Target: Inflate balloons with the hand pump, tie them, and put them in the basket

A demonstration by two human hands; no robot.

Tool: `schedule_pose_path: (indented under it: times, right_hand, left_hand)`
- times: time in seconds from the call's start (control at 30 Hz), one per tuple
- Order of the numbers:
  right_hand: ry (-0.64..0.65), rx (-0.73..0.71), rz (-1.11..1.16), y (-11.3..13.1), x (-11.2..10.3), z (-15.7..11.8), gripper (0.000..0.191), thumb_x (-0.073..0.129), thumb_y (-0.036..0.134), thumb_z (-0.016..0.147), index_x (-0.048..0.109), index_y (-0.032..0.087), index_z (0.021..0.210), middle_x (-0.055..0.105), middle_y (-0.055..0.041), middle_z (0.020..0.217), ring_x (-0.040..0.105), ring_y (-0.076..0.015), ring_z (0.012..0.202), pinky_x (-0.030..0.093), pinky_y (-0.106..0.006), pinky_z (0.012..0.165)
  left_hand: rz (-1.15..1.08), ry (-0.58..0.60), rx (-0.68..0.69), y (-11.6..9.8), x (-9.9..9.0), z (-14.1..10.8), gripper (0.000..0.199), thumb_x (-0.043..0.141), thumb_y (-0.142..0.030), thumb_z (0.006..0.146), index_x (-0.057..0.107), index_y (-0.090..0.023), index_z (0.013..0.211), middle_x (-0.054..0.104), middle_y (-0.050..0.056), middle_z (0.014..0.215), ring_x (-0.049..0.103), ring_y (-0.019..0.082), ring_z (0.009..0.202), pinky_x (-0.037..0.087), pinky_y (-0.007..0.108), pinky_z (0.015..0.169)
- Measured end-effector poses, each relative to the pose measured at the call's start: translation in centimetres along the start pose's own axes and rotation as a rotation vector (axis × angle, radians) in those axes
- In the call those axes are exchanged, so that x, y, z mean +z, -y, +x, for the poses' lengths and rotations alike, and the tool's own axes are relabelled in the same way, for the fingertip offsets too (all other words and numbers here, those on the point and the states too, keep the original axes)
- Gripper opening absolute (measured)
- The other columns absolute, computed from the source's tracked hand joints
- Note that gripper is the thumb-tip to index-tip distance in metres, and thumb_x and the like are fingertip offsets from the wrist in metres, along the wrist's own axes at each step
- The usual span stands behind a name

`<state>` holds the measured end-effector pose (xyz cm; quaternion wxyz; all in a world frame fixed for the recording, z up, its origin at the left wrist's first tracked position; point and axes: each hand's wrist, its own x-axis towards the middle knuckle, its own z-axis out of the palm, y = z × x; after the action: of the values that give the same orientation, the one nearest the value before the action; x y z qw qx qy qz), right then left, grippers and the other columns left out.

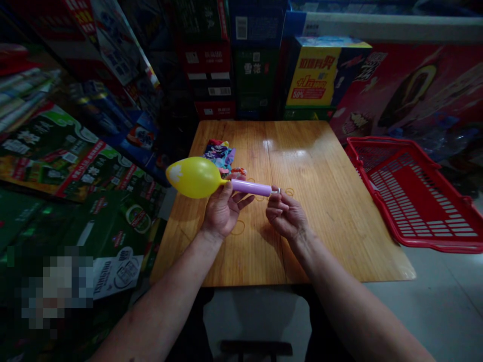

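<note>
A partly inflated yellow balloon (pixel 196 177) with a white print at its far end sits on the nozzle of a purple hand pump (pixel 251 187). My left hand (pixel 222 208) pinches the balloon's neck against the pump's nozzle between thumb and fingers. At the pump's other end, my right hand (pixel 287 213) has its fingers closed round the white handle (pixel 277 190), which sits close to the barrel. Behind the balloon lies a small pile of colourful deflated balloons (pixel 222 155). Several yellow rubber bands (pixel 237 228) lie on the wood near my hands.
The wooden table (pixel 302 161) stands before me. A red plastic basket (pixel 418 193) is at its right side. Stacked beer cartons (pixel 75 216) crowd the left. A yellow and blue box (pixel 313 73) and more cartons (pixel 254 75) stand behind the table.
</note>
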<state>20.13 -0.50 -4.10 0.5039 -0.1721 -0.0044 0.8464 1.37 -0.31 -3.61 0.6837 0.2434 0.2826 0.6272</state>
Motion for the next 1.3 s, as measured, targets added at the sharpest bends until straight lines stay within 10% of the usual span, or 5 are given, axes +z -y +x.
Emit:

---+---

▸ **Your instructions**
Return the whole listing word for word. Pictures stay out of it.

▸ **Solution to this task**
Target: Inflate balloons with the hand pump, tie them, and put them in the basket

A demonstration by two human hands; no robot.

Tool: `schedule_pose_path: (indented under it: times, right_hand, left_hand)`
- times: time in seconds from the call's start (control at 30 Hz), one per tuple
- Order of the numbers:
  right_hand: ry (-0.64..0.65), rx (-0.73..0.71), rz (-1.11..1.16), y (-11.3..13.1), x (-11.2..10.3), z (-15.7..11.8), gripper (0.000..0.191), thumb_x (-0.073..0.129), thumb_y (-0.036..0.134), thumb_z (-0.016..0.147), index_x (-0.048..0.109), index_y (-0.032..0.087), index_z (0.021..0.210), middle_x (-0.055..0.105), middle_y (-0.055..0.041), middle_z (0.020..0.217), ring_x (-0.040..0.105), ring_y (-0.076..0.015), ring_z (0.012..0.202), pinky_x (-0.030..0.093), pinky_y (-0.106..0.006), pinky_z (0.012..0.165)
  left_hand: rz (-1.15..1.08), ry (-0.58..0.60), rx (-0.68..0.69), y (-11.6..9.8), x (-9.9..9.0), z (-14.1..10.8), gripper (0.000..0.199), thumb_x (-0.043..0.141), thumb_y (-0.142..0.030), thumb_z (0.006..0.146), index_x (-0.057..0.107), index_y (-0.090..0.023), index_z (0.013..0.211), middle_x (-0.054..0.104), middle_y (-0.050..0.056), middle_z (0.014..0.215), ring_x (-0.049..0.103), ring_y (-0.019..0.082), ring_z (0.009..0.202), pinky_x (-0.037..0.087), pinky_y (-0.007..0.108), pinky_z (0.015..0.169)
- Measured end-effector poses, each relative to the pose measured at the call's start: translation in centimetres along the start pose's own axes and rotation as a rotation vector (axis × angle, radians) in those axes
- In the call those axes are exchanged, so that x, y, z mean +z, -y, +x, for the poses' lengths and rotations alike, and the tool's own axes are relabelled in the same way, for the fingertip offsets too (all other words and numbers here, those on the point and the states too, keep the original axes)
- Gripper opening absolute (measured)
- The other columns absolute, computed from the source's tracked hand joints
- Note that gripper is the thumb-tip to index-tip distance in metres, and thumb_x and the like are fingertip offsets from the wrist in metres, along the wrist's own axes at each step
- The usual span stands behind a name

`<state>` holds the measured end-effector pose (xyz cm; quaternion wxyz; all in a world frame fixed for the recording, z up, its origin at the left wrist's first tracked position; point and axes: each hand's wrist, its own x-axis towards the middle knuckle, its own z-axis out of the palm, y = z × x; after the action: of the values that give the same orientation, the one nearest the value before the action; x y z qw qx qy qz), right then left, grippers and the other columns left out.


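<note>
A partly inflated yellow balloon (pixel 196 177) with a white print at its far end sits on the nozzle of a purple hand pump (pixel 251 187). My left hand (pixel 222 208) pinches the balloon's neck against the pump's nozzle between thumb and fingers. At the pump's other end, my right hand (pixel 287 213) has its fingers closed round the white handle (pixel 277 190), which sits close to the barrel. Behind the balloon lies a small pile of colourful deflated balloons (pixel 222 155). Several yellow rubber bands (pixel 237 228) lie on the wood near my hands.
The wooden table (pixel 302 161) stands before me. A red plastic basket (pixel 418 193) is at its right side. Stacked beer cartons (pixel 75 216) crowd the left. A yellow and blue box (pixel 313 73) and more cartons (pixel 254 75) stand behind the table.
</note>
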<state>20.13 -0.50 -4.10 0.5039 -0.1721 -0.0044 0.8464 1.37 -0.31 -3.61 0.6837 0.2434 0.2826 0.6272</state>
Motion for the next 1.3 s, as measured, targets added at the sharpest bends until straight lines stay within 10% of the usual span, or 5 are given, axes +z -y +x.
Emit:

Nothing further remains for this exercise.